Erste interdisziplinäre S3-Leitlinie „Kehlkopfkrebs“ erschienen

Kehlkopfkrebs ist die dritthäufigste Krebsart im Kopf-Halsbereich.
In Deutschland erkranken jedes Jahr etwa 4.100 Menschen an Kehlkopfkrebs. Männer sind siebenmal häufiger betroffen als Frauen. Jeder zweite Tumor wird erst im fortgeschrittenen Stadium entdeckt. Dann sind verschiedene Behandlungsstrategien möglich, die alle sowohl Vorteile als auch Nachteile haben. Um Ärzten eine Entscheidungshilfe an die Hand zu geben, hat das Leitlinienprogramm Onkologie nun erstmals eine interdisziplinäre S3-Leitlinie zur Diagnostik, Therapie und Nachsorge beim Kehlkopfkrebs (Larynxkarzinom) vorgelegt. Beteiligt waren rund 20 Fachgesellschaften und Organisationen.

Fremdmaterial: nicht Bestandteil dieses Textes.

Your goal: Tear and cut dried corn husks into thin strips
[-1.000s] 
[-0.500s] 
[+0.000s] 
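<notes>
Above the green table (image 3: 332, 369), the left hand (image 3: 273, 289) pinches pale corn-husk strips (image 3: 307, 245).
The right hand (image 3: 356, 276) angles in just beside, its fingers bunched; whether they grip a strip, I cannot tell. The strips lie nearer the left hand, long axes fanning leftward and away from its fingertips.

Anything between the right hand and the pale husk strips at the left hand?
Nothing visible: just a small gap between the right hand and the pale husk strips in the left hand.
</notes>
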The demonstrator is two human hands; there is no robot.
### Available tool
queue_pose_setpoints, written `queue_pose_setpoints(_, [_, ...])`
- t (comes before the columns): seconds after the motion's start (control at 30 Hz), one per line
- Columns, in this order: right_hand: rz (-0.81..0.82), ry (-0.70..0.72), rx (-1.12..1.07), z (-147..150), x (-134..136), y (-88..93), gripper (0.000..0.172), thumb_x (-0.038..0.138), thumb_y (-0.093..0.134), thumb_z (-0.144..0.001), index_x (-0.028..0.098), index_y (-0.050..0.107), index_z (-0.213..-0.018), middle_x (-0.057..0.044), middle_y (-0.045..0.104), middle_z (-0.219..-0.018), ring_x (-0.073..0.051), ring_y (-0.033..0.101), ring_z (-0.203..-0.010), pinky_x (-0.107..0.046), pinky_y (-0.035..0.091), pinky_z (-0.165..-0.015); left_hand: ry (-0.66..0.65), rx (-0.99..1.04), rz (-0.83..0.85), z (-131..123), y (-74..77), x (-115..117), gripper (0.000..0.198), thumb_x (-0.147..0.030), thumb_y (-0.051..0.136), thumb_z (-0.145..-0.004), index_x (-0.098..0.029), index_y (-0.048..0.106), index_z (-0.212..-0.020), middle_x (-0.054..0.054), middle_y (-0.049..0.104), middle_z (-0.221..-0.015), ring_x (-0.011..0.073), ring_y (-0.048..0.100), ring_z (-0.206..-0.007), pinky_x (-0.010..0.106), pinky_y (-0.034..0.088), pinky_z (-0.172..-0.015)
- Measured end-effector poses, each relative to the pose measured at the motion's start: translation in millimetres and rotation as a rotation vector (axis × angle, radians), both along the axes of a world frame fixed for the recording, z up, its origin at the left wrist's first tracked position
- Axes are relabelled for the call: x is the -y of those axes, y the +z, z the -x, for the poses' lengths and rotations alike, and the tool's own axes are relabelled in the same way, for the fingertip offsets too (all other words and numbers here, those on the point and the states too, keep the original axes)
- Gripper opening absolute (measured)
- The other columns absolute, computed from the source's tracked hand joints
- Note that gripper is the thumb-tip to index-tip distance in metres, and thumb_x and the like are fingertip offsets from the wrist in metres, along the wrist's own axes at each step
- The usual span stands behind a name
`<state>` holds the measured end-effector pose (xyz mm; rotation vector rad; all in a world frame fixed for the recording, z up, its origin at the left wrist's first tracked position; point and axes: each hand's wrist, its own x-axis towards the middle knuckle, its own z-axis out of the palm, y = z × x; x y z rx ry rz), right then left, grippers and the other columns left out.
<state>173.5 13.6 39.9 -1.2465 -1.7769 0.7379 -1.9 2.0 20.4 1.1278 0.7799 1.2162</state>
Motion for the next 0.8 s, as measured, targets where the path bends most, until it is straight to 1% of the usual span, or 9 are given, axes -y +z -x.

Therapie der individuellen Situation anpassen
„Vor allem die Entscheidung über ein an die spezielle Situation angepasstes Therapieverfahren beim Kehlkopfkrebs erfolgt bislang immer noch sehr unterschiedlich“, erklärt Leitlinien-KoordinatorProf. Friedrich Bootz von der Universitätsklinik Bonn, der Koordinator der Leitlinie. „Die Leitlinie legt die Grundlage für eine verbesserte Entscheidungsfindung über die optimale Behandlung im individuellen Fall.“
Zunächst hängt die Behandlung stark davon ab, ob der Kelhkopfkrebs operiert werden kann. Grundsätzlich wird dann eine Operation empfohlen. Bei fortgeschrittenen Tumoren kann zusätzlich eine adjuvante Radiotherapie / Radiochemotherapie hinzugefügt werden.
Was tun bei inoperablem Kehlkopfkarzinom?
Bei inoperablen Kehlkopfkarzinomen oder bei Patienten, die keine Operation wünschen, kann eine primäre Radiochemotherapie erfolgen gegebenenfalls – bei Therapieversagen- gefolgt von einer Operation. Auch eine Induktionschemotherapie + Operation / Radiotherapie / Radiochemotherapie kann bei fortgeschrittenen Karzinomen eine therapeutische Option sein.
Die Leitlinie enthält Empfehlungen zur Auswahl und Durchführung dieser verschiedenen Strategien. „Bei Patienten mit lokal fortgeschrittenen, aber nicht metastasiertem Larynx-karzinom ist zum Beispiel das Gesamtüberleben nach primärer Radiochemotherapie statistisch signifikant besser als nach alleiniger Radiotherapie“, weiß Bootz. Deshalb empfehle die Leitlinie in diesen Fällen die Radiochemotherapie als Therapiestandard.
„Die verschiedenen Behandlungsstrategien beim Kehlkopfkrebs sind jeweils mit spezifischen Vor- und Nachteilen verbunden. Vor Behandlungsbeginn ist es deshalb wichtig, im interdisziplinären Dialog für jeden Patienten das individuell bestmögliche Konzept zu ermitteln“, ergänzt Prof. Susanne Singer von der Universitätsmedizin Mainz, die an der neuen S3 Leitlinie mitgewirkt hat.
Schlucken so früh wie möglich trainieren
Da mehrere Funktionen wie Stimmbildung, Schlucken und Atmung beeinträchtigt sein könnten, müsse den Betroffenen die möglichen Störungen, die nach einem solchen Eingriff entstehen können, detailliert erklärt werden. Außerdem sollten die Patienten unter Einbeziehung von Logopäden und Patientenbetreuern der Selbsthilfegruppen frühzeitig über die verschiedenen Reha-Möglichkeiten informiert werden. „Denn die Patienten profitieren zum Beispiel davon, wenn nach der Therapie das Schlucken so früh wie möglich trainiert wird“, so Singer. Das erleichtere auch die berufliche Rehabilitation, die bei Kehlkopfkrebs nach wie vor eine große Herausforderung sei.